= Goal of the exercise =
Among the lines of this material, find those holding the word "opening" and report how many there are, with nothing added.

------------------------------------

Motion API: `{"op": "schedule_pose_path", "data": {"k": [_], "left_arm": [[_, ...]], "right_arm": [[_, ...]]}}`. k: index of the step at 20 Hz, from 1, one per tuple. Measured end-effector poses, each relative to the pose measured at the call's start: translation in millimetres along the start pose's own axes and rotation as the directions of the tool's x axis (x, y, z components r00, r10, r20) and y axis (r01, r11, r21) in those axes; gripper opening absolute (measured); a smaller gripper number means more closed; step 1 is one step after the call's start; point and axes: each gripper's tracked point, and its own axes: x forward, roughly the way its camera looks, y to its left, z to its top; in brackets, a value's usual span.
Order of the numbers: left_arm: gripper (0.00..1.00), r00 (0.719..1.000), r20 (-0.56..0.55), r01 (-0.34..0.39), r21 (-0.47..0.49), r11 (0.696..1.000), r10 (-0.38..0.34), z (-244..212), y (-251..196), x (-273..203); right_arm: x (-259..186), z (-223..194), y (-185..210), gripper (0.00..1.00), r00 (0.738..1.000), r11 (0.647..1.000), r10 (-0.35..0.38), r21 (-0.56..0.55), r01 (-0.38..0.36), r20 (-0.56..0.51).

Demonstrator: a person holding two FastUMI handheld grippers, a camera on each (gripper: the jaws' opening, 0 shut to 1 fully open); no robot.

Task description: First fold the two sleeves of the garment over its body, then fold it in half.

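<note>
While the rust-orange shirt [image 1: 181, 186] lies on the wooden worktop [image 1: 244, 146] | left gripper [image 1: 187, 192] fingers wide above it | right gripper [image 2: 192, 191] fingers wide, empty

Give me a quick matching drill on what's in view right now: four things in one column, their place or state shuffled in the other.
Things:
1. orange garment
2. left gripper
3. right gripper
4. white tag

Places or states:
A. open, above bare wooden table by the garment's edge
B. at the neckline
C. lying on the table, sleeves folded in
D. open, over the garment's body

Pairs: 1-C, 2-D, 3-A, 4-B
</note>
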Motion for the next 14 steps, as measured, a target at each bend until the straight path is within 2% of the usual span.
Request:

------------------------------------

= Exercise output =
2